Phone Addicts, who spend over three times more time on their phones than other drivers, were in the riskiest group, and no wonder. Taking your eyes off the road for just 2 seconds increases your chance of a collision by over 20 times, and at 55 mph, is the same as driving the length of two basketball courts with your eyes closed. Since most insurance algorithms don’t measure phone use, chances are you’re paying for the Phone Addicts’ risky behavior.
Next come the Frustrated Lead-Footers, who wish they could speed but are stymied by traffic, stop signs, or other infrastructure. They have almost three times more aggressive acceleration and hard brake events than other drivers.
The last risky group is the Speed Demons, who speed nearly 6 times more than the average driver. This group spends more time than the other personas driving over 75 mph, which is unsafe even on empty stretches of road.
The good news is that 71% of us fall into the low-risk categories: Neighborhood Navigators, Expert Commuters, and Weekend Cruisers. But with so many safe drivers, what does this mean for our insurance rates?
Some states come out fair. Louisiana, Texas, Washington, D.C., and Florida are the states with the riskiest drivers. They are also the most expensive for car insurance. Idaho, Maine, and Vermont have the least risky drivers, and are the least expensive.
However, some states look unfair. Delaware in particular is a low-risk state, but is among the most expensive for insurance. Delaware drivers are more likely than any others to be overcharged. Drivers in Alaska, Maryland and Rhode Island are also likely paying too much. On the flip side, states like South Dakota, New Mexico, Kansas, and Alabama have drivers that are probably not paying enough, as their driver risk is higher than their prices indicate.
The good news is that technology like Zendrive’s can make both insurance companies and insurance customers happier. Measuring driver behavior can help both sides get to prices that are much more fair. The better risk can be assessed, the more precise the models can be, and the more everyone saves.

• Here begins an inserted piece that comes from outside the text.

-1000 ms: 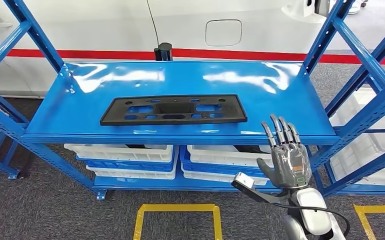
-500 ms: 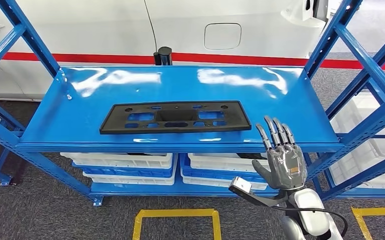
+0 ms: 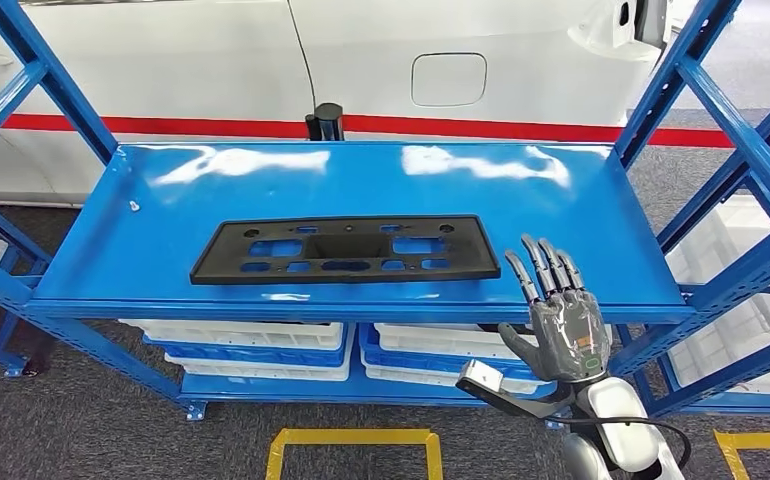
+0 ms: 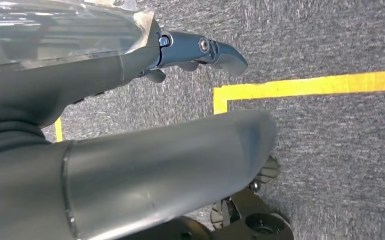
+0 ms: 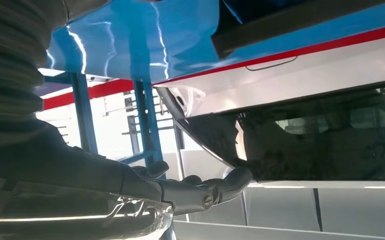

The better news is that your driver persona isn’t permanent. Identifying risky drivers and coaching them towards better habits can improve driver behavior. This means anyone can become a safer driver. Drivers can reduce their likelihood of getting into a collision by 49%, which should particularly make parents of teens breathe easier.
The best news is that laws can help.
States with speed limits under 75 mph have far fewer people who routinely speed. Phone use laws seem to have a minimal effect on phone use so far. Data like this can help governments see where the hotspots of trouble are. Then, governments can experiment to find other mechanisms to reduce distracted driving and improve street safety. This is impossible to do well without the ability to measure the results.
Using better personas data, we can all make the streets safer. And maybe even save a little insurance money in the process!